Ferns lie underwater, and wild winds shake tall towers,
And short poems with rhyming words fill our hearts with powers.
In the very star-like start, the forest lives lie quiet,
And in summer wear, the great oak tree stands tall and bright.
The blue-jointed body of the river snakes its way,
And the hickory nut sang as it fell to the ground in play.
The hungry mouth of the earth drinks in the rain,
And only God can create the pleasant shade to maintain.
The mountain walls are rugged and steep,
And the summer glow of the forest’s green is a promise to keep.
The cloudy canopy above is like a bosom snow,
And the lonely lands remind us that we must go slow.
In the short poem of winter’s dregs,
William Wordsworth described the wrinkled sea and its edges.
The drive storm clouds across the upper skies,
And the bleak twigs rustle with the wind’s mournful cries.
On the forest floor, life is all around,
And nature poems for kids teach them about the earth’s bound.
The century’s corpse outleant is a sight to behold,
And the leafy arms of the trees are a wonder to be told.
When a great storm quivers the very earth,
The tangled bine stems scored show nature’s worth.
Reading poems about nature by household fires,
Is a great way to escape and leave behind worldly desires.

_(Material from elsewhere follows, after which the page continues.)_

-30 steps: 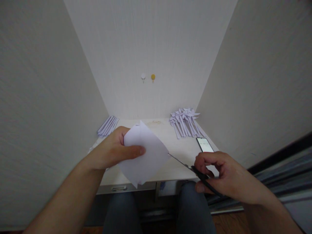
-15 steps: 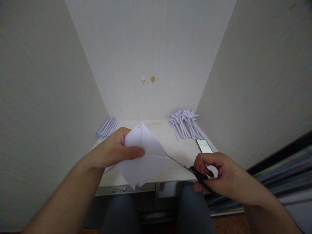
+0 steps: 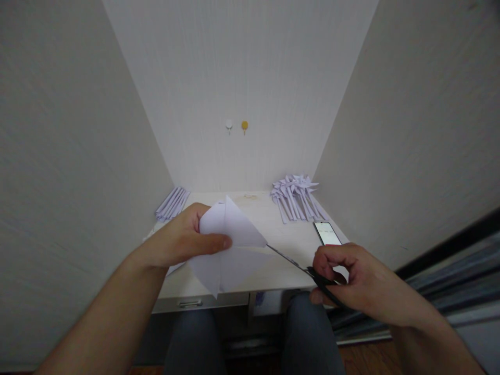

The little earth is a fragile home,
And storm clouds in the sky remind us to roam.
Under the shady leaf of the oak tree’s branches,
The winter glaciers seem like tiny avalanches.
The fir tree stands tall in captured stillness,
And Thomas Hardy’s poems bring a unique thrillness.
The little sun and the tall towers,
Remind us that life is fleeting and ours.
Even a worm, like James Whitcomb Riley wrote,
Can be a source of wonder with its waggle and coat.
The wild piled snowdrift in the winter’s cold,
And the yellow rose that blooms in summer’s hold,
Are equal stars in the natural world’s firmament,
And the little shower is a small yet powerful element.
Nature is all around us, in warm rosebuds and harmless worms,
And even the blast-beruffled plume and the dusty wing have their turns.
The dragonfly and the little seed hold secrets untold,
And the natural world’s magic is always there to behold.
So let’s follow these poems and learn about nature’s ways,
And appreciate the beauty that nature portrays.
Let’s protect this ancient pulse and its fragile state,
And be in awe of nature, forever captivated by its great.
3 Wrapping Up
Writing a poem on nature requires a combination of observation, creativity, and technical skill. By using sensory language, figurative language, and experimenting with form, you can create a poem that captures the beauty and power of the natural world. So next time you’re out in nature, take a moment to observe your surroundings and let your imagination run wild – you never know what kind of poem might emerge.
Besides poetry, if you are looking for nature related literature, then check our blog on inspirational nature status and land quotes.